The size of hospitals also means that sensitive patient information flows through many hands, making it vulnerable to insider theft and negligence.
“Somewhere around 200 people have access to a patient’s medical record during a three-day hospital stay,” Long says. “With all those eyes — some of them prying — there’s a lot of risk that the record will be compromised.”
Long’s company, based in Clearwater markets software designed to detect possible security breaches by hospital staff.
Eva Velasquez, CEO of the Identity Theft Resource Center, says two of the best things that companies can do to prevent data breaches are to boost staff training and restrict access to sensitive information, she says. “Don’t just give everybody everything.”
Another thing they can do is invest in software to monitor computer use by employees, Long says. FairWarning tracks online access to patient records and alerts health-care facilities to unusual activity.
“We watch for statistical variations on behavior” — for example, if an employee opens up more files than usual or searches alphabetically through a patient database for no apparent reason, Long says. “It turns out those are very revealing things.”

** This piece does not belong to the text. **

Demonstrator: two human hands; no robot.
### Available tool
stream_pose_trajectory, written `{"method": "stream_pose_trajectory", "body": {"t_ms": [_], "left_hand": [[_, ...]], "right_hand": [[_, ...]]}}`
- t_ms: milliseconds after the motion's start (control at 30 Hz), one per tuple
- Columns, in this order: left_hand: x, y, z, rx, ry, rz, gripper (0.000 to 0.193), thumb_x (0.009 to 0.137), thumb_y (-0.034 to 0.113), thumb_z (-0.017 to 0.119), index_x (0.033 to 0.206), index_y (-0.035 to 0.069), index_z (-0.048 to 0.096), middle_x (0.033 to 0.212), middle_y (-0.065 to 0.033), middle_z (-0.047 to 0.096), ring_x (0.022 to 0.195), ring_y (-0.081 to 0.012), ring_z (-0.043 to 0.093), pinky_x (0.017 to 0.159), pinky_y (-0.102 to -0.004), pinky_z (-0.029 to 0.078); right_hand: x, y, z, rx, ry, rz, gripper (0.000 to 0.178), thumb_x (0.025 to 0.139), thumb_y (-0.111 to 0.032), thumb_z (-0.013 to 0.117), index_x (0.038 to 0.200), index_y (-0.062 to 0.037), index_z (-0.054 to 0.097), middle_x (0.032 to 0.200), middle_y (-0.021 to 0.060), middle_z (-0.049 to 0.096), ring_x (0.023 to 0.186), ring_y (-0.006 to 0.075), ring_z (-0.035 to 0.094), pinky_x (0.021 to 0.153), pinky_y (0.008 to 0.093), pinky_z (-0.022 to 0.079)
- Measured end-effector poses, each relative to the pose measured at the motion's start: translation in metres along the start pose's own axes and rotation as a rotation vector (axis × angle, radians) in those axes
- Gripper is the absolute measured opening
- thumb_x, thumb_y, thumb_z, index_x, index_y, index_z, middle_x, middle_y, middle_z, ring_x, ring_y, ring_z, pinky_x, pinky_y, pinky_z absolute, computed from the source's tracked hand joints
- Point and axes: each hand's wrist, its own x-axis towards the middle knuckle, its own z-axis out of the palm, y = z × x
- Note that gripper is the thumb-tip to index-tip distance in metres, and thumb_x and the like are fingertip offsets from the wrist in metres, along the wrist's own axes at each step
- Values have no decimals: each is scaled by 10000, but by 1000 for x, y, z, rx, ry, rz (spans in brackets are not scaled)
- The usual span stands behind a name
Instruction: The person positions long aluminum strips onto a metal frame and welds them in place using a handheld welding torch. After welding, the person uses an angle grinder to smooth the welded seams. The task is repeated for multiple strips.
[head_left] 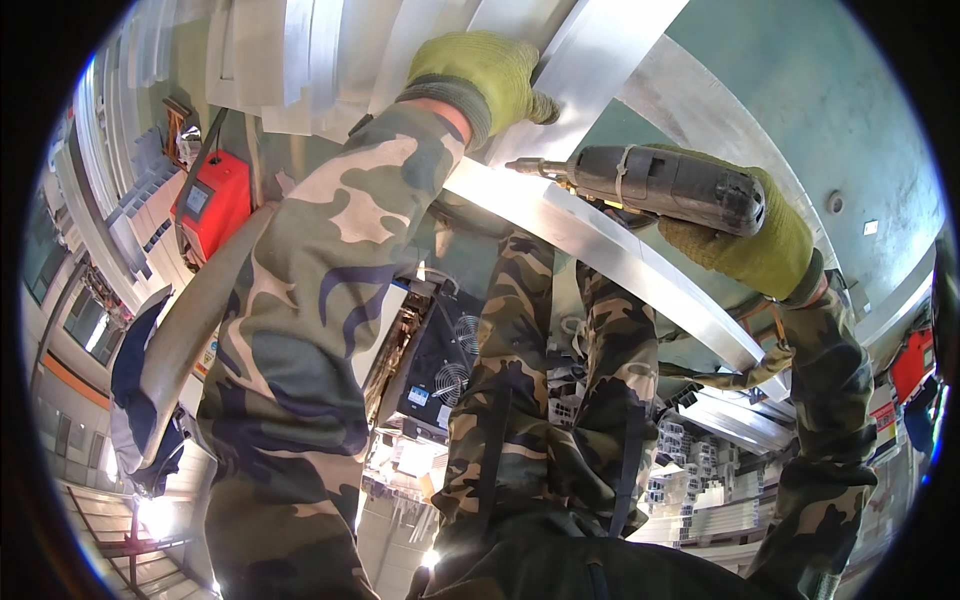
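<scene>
Outstretched, the left hand (478,80) touches the metal frame (605,60), its grip impossible to tell. The right hand (775,235) clasps a power drill (660,180) sideways, tip near the frame's corner

No wording or numbers legible. Small pale screen (197,199) on red machine (236,185), left of frame: content too small to read. Blue-and-white label (418,396) on black box (410,365) with round fan grilles, lower centre: print too small. Yellow-and-white label (207,355) below red machine: blurred. Red, yellow and white sign (884,424), far right: unreadable.
</scene>
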Motion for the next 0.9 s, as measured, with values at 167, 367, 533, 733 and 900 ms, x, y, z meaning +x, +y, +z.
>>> {"method": "stream_pose_trajectory", "body": {"t_ms": [167, 367, 533, 733, 900], "left_hand": [[2, 3, -4, -15, 42, 36, 646, 892, 612, 712, 1269, 88, 696, 1217, -122, 739, 1133, -319, 700, 966, -441, 555], [5, 1, 0, -2, 4, 14, 643, 891, 610, 712, 1263, 86, 697, 1202, -120, 743, 1125, -319, 704, 963, -446, 556], [2, 1, -1, 4, 21, 24, 636, 891, 612, 710, 1243, 83, 700, 1188, -123, 747, 1106, -316, 711, 958, -446, 556], [6, 0, -1, 9, -2, 21, 643, 897, 617, 698, 1258, 84, 692, 1187, -139, 746, 1095, -329, 711, 958, -453, 553], [6, 0, 0, 9, 3, 14, 654, 880, 630, 708, 1238, 83, 698, 1174, -141, 747, 1095, -335, 707, 957, -450, 550]], "right_hand": [[-2, -8, -5, -63, -12, -52, 312, 858, -152, 828, 1126, -24, 731, 946, 121, 776, 813, 218, 743, 758, 337, 589], [8, -15, 5, 36, 6, -154, 352, 857, -156, 829, 1165, -26, 718, 964, 134, 775, 830, 252, 753, 762, 350, 598], [6, -18, 5, 32, -11, -122, 363, 860, -166, 828, 1178, -30, 716, 985, 137, 777, 853, 259, 756, 773, 355, 601], [3, -12, -1, -109, -32, -106, 357, 866, -164, 823, 1178, -28, 717, 982, 133, 778, 848, 239, 754, 774, 345, 600], [5, -14, 2, 82, -41, -97, 371, 870, -153, 820, 1198, -22, 707, 1000, 129, 779, 852, 209, 750, 783, 340, 599]]}}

While internet monitoring may seem Big Brother-ish to employees, it’s as old as the internet, says cybersecurity expert Keenan Yoho, a professor at the Rollins College Crummer Graduate School of Business.

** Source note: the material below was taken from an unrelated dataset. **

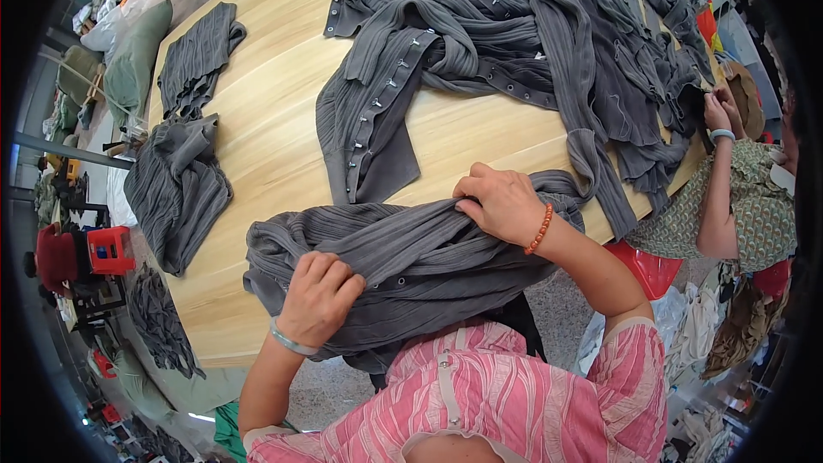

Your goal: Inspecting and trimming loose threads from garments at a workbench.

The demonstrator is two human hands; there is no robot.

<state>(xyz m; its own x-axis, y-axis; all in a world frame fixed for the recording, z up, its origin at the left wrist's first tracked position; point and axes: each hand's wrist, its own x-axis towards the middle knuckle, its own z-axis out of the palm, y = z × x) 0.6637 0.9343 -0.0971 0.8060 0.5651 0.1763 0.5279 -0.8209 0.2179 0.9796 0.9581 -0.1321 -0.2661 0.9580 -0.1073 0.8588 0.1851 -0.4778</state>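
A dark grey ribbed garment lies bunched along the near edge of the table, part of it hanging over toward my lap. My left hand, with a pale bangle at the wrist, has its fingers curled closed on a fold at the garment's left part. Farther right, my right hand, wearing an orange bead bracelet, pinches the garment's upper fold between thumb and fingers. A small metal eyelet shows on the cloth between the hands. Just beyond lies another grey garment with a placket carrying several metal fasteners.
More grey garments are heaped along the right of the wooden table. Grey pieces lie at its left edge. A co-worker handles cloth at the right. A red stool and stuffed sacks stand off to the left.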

“Companies have always been able to see the traffic that goes into and out of their networks,” he says. And reducing the potential for data breaches isn’t the only reason they do it — web monitoring also is a way for employers to measure worker productivity.
At least with cyber-security, he says, workers can “be comforted” by the fact that companies are trying to safeguard information, including the employees’ own personnel files.

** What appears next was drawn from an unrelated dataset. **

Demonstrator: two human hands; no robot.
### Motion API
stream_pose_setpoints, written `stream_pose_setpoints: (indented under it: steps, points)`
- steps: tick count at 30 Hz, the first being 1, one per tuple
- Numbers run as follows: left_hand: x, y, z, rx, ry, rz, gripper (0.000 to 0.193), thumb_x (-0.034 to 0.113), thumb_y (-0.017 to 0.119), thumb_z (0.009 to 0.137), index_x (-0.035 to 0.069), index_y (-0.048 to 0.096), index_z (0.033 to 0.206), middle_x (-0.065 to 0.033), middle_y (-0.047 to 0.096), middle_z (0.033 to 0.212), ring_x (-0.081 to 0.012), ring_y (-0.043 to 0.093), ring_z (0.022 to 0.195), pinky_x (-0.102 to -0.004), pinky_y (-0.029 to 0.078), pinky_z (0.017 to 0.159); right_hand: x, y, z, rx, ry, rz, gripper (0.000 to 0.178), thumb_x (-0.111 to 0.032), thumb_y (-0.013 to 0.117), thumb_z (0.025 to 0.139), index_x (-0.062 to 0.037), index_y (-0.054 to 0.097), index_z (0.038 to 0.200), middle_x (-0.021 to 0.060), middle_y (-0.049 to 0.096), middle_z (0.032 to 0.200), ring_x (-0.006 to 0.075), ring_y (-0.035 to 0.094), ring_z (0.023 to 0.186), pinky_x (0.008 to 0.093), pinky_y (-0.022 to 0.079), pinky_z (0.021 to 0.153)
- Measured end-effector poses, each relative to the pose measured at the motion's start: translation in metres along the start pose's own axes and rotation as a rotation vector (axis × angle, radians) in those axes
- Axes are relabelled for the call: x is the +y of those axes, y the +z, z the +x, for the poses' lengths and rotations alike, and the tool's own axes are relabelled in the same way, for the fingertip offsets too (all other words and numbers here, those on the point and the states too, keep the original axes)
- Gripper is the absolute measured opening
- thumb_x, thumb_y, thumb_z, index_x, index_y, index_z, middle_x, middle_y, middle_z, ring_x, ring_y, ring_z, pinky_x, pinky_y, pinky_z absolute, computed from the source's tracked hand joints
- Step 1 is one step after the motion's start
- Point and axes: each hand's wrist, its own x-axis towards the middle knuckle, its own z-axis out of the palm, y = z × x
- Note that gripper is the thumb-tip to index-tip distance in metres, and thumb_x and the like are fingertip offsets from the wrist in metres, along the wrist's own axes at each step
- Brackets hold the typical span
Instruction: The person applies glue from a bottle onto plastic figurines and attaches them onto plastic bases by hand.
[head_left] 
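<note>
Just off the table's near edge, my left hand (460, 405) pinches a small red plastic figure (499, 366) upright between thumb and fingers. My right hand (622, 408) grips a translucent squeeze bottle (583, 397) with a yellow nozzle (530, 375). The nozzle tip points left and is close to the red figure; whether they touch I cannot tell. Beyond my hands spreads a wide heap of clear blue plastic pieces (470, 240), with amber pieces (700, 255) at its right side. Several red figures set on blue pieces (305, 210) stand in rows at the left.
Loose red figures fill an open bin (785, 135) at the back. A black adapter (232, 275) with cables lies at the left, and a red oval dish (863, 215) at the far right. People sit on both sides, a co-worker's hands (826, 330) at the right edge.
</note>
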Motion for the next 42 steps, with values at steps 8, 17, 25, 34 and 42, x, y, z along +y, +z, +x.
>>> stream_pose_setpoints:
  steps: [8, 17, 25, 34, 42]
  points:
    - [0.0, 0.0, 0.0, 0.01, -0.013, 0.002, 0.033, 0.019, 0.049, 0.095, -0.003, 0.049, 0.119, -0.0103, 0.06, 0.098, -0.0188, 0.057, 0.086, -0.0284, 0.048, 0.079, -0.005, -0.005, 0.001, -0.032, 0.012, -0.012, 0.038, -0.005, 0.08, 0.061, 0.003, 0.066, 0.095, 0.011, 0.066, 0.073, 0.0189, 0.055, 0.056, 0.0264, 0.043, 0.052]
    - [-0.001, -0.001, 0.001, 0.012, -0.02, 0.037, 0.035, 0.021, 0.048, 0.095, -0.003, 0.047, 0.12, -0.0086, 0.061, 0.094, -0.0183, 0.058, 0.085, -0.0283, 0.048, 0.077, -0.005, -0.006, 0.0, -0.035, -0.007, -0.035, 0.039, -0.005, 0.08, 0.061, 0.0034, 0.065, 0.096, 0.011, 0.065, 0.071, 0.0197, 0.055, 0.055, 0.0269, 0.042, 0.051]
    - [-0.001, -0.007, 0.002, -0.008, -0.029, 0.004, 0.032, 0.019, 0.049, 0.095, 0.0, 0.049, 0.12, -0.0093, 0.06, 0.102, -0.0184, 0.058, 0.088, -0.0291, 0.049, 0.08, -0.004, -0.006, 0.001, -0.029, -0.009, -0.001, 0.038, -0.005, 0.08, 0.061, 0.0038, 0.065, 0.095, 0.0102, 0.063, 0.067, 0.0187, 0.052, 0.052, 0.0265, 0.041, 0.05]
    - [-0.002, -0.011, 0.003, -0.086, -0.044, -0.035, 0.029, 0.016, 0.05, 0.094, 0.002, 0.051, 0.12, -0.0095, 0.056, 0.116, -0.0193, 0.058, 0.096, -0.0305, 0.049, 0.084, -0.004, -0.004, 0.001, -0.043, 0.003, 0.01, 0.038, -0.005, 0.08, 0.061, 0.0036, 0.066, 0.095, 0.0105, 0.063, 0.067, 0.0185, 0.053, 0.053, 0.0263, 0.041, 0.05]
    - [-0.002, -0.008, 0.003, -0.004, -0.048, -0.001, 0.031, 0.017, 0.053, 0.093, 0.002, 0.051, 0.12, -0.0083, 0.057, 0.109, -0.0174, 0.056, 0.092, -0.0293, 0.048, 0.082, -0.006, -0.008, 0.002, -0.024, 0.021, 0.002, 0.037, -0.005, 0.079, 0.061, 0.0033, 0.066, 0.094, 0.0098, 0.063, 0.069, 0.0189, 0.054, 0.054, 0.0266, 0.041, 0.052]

Long says data breaches can literally be a life-or-death matter. Thieves who use another person’s name to false-bill insurers can alter the medical record and add erroneous details about blood type or drug allergies — a health threat during a trip to the ER, Long says. What’s more, patient privacy laws make it difficult for victims to correct wrong information in their medical histories.
The impact of the 2014 data breach is still playing out for Florida Hospital. John Yanchunis, an attorney with the Orlando-based law firm Morgan & Morgan, has sued the hospital in state court on behalf of a family whose young daughter received treatment at two facilities during the period in which the breach occurred.
Yanchunis says the case remains un-der criminal investigation, and he does not yet know what the ex-employees did or planned to do with the patient information. He’s seeking class-action status for the lawsuit.
“The wreckage from identity theft is catastrophic and lasts forever,” he says, noting that information from a stolen medical record can be misused for many years. “Your name, address and Social Security number do not go stale.”
The U.S. health care sector accounted for 35% of publicly disclosed large data breaches last year, with more than 120 million records compromised.
Cyber-security companies have sprung up around Florida to meet growing demand from banks, hospitals and other businesses. Health care organizations in particular face an increasing threat from hackers. The global health care cyber-security market is expected to nearly double from $5.5 billion in 2014 to $10 billion by 2020. Meanwhile, Florida’s colleges and universities are turning out graduates to fill cyber-security jobs. Even the state’s dubious ranking as a top spot for identity thieves makes it a logical place for cyber-security companies, says Sri Sridharan, managing director of the Florida Center for Cybersecurity at the University of South Florida. With “a lot of crooks” here, he says, “this is close to where the business is.”